Physical characteristics
- • location: Top of Atascadero Canyon, Santa Ynez Mountains
- • coordinates: 34°28′05″N 119°45′43″W﻿ / ﻿34.46806°N 119.76194°W
- • elevation: 540 ft (160 m)
- Mouth: Goleta Slough
- • coordinates: 34°25′11″N 119°49′45″W﻿ / ﻿34.41972°N 119.82917°W
- • elevation: 7 ft (2.1 m)
- • location: More Ranch Road, Goleta, California
- • average: 6.31 cu ft/s (0.179 m^{3}/s)
- • minimum: 0 cu ft/s (0 m^{3}/s)
- • maximum: 979 cu ft/s (27.7 m^{3}/s)

= Atascadero Creek (Santa Barbara County, California) =

Atascadero Creek is a southwest flowing stream in Santa Barbara County, California, United States which empties into the Goleta Slough.

==Course==
Atascadero Creek forms in Atascadero Canyon just east of California State Route 154 (San Marcos Pass Rd.) in Santa Barbara, California. The creek runs south and joins Cieneguitas creek which flows into it from the east. It then curves west at the base of Hope Ranch and defines the northern edge of More Mesa.
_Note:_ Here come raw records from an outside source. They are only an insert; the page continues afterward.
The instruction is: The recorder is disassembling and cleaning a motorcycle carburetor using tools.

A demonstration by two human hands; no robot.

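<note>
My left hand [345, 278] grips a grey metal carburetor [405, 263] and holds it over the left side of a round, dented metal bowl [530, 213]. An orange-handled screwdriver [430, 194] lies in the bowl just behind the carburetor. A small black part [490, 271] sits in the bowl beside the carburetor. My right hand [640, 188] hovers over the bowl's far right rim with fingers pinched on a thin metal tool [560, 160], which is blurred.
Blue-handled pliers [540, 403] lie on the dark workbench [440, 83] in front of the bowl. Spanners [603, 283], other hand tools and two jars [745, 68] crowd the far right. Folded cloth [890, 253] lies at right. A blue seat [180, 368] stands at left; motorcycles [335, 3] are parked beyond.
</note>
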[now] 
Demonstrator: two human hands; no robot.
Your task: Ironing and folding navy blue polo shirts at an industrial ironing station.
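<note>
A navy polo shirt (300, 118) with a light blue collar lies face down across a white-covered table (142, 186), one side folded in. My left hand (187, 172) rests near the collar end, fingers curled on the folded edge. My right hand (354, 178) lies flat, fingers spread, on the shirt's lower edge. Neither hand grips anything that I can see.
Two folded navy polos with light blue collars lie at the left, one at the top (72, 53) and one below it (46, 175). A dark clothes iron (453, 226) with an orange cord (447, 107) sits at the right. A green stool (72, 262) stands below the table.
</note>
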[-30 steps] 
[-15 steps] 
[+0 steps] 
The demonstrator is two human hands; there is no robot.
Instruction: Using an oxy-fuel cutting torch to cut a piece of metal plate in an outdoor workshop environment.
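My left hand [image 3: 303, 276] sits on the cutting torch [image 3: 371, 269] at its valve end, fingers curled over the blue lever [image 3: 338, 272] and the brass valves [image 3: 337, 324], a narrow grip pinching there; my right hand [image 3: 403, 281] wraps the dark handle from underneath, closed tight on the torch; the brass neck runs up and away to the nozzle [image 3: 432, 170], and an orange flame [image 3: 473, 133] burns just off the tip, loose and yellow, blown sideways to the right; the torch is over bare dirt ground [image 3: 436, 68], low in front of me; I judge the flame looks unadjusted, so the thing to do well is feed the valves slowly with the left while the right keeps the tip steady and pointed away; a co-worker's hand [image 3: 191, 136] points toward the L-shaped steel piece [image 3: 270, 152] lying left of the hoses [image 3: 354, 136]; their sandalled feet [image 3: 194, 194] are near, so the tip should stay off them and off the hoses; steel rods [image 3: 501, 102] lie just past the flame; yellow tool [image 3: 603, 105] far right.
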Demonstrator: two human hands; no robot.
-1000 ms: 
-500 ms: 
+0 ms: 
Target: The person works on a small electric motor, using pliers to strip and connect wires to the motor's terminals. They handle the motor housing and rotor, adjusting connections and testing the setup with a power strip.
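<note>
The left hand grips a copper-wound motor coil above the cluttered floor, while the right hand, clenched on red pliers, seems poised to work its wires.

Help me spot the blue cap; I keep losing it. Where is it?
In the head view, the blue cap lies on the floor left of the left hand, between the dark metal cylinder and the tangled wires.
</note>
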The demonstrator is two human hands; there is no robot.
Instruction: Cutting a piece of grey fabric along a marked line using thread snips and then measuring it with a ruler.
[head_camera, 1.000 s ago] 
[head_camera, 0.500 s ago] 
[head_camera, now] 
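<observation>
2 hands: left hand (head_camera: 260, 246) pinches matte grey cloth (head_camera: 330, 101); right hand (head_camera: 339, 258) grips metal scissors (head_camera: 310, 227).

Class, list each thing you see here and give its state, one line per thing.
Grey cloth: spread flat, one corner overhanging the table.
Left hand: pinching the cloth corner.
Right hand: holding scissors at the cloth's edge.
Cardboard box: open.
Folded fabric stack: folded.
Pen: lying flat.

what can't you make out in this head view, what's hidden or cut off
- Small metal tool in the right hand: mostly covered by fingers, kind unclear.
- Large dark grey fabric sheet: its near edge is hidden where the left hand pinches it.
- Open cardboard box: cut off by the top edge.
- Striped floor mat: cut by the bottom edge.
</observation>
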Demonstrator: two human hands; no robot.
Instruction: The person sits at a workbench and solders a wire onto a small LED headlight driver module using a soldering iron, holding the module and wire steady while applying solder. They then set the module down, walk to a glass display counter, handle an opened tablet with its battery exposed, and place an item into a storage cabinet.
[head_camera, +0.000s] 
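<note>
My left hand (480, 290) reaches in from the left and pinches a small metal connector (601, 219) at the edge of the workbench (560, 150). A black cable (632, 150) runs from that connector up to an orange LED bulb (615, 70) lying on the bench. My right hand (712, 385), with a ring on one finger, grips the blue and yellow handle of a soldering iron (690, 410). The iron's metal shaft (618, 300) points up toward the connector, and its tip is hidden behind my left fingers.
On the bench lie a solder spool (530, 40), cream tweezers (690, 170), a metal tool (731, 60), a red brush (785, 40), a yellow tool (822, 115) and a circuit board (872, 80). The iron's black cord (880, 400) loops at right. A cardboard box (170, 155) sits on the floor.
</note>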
As it heads west several other southern flowing canyon creeks westward of Atascadero canyon flow into it including Hospital Creek and Maria Ygnacio Creek (which includes the waters of San Antonio Creek). It then joins with the outflow from the Goleta Slough, adjacent to Mescalitan Island, and empties into the Pacific Ocean at Goleta Beach County Park.

==History==
Since the area just north of the creek as it runs west is part of modern day Goleta and Noleta it shares their history as being farmed by the Chumash Indians, used as grazing for cattle and becoming popular citrus farmland. Gradually after World War II the citrus groves were converted into housing.
Today a popular coastal bike path runs adjacent to the creek through most of its westerly course to Goleta Beach and on to the University of California Santa Barbara (UCSB).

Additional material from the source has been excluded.